2012-08-29 Thread Ian Lance Taylor
On Wed, Aug 29, 2012 at 1:59 AM, Basile Starynkevitch
 wrote:
>
> What is the simplest way, for a plugin (and also for a GCC branch),
> to detect if the compiler is straight or not (i.e. cross, that is
> target & host are different, or even canadian-cross).
>
> I was thinking of some macro in auto-host.h or other header.
>
> (MELT is, during its building procedure, testing itself by running
> a simple MELT pass on the MELT runtime. Obviously this step makes
> no sense for cross compilers, hence the question)
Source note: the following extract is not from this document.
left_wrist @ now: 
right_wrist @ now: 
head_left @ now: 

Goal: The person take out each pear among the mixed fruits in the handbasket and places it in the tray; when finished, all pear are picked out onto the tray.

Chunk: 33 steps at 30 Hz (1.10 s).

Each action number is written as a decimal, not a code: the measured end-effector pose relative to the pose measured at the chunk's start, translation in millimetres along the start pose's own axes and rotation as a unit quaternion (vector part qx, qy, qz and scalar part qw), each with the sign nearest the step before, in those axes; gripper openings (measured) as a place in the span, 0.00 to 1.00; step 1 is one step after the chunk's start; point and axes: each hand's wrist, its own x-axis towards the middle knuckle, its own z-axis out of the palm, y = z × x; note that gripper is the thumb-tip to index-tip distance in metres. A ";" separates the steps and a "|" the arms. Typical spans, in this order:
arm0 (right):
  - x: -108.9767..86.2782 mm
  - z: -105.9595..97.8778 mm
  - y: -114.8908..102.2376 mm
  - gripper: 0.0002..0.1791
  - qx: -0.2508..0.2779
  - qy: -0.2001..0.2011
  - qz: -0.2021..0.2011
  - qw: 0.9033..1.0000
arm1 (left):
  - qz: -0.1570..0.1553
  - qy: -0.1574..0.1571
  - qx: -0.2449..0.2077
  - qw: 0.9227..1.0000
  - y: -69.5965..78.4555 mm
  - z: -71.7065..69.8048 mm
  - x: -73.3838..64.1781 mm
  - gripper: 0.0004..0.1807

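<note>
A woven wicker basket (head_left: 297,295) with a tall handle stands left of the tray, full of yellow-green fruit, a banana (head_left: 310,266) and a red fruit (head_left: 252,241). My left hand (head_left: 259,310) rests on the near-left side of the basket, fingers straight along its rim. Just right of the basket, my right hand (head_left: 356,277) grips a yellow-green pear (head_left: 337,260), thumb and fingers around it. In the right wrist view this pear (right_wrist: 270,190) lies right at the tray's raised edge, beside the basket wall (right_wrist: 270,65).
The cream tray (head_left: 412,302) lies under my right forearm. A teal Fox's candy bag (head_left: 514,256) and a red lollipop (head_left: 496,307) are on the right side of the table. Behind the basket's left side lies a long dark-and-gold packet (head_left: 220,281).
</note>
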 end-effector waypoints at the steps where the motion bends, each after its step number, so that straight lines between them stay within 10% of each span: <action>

It sounds like what you want to know is not whether host != target,
but whether build != target.  Actually you may want to know whether
the compiler produces executables that run on the build system, but
that is more complicated still--e.g., a cross-compiler from x86_64 to
i386 GNU/Linux can produce executables that run on the build system
even though it is configured as a cross-compiler.

Unfortunately I don't know of any way to check within GCC whether
build == target.  It's not something that GCC generally cares about.

One imperfect thing you can test is whether CROSS_DIRECTORY_STRUCTURE
is defined.  That is true when host != target.

In general I would support having ways for plugins to detect this sort
of thing, perhaps simply by making the build, host, and target triplet
strings available to the plugin in some way.